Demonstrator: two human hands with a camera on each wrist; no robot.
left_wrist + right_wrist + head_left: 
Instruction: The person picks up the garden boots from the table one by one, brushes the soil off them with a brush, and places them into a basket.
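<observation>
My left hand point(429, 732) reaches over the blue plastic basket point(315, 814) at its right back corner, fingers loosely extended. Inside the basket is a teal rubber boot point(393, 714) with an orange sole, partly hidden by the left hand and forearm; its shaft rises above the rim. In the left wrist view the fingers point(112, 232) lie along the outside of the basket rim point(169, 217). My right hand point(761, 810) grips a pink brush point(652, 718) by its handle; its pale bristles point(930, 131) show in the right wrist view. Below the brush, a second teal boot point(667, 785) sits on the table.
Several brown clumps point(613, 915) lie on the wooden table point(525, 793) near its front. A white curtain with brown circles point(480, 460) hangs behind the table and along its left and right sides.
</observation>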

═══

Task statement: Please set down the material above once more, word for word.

Answer for this exercise:
Demonstrator: two human hands with a camera on each wrist; no robot.
left_wrist + right_wrist + head_left: 
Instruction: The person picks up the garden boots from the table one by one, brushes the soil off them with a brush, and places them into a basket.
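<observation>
My left hand point(429, 732) reaches over the blue plastic basket point(315, 814) at its right back corner, fingers loosely extended. Inside the basket is a teal rubber boot point(393, 714) with an orange sole, partly hidden by the left hand and forearm; its shaft rises above the rim. In the left wrist view the fingers point(112, 232) lie along the outside of the basket rim point(169, 217). My right hand point(761, 810) grips a pink brush point(652, 718) by its handle; its pale bristles point(930, 131) show in the right wrist view. Below the brush, a second teal boot point(667, 785) sits on the table.
Several brown clumps point(613, 915) lie on the wooden table point(525, 793) near its front. A white curtain with brown circles point(480, 460) hangs behind the table and along its left and right sides.
</observation>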

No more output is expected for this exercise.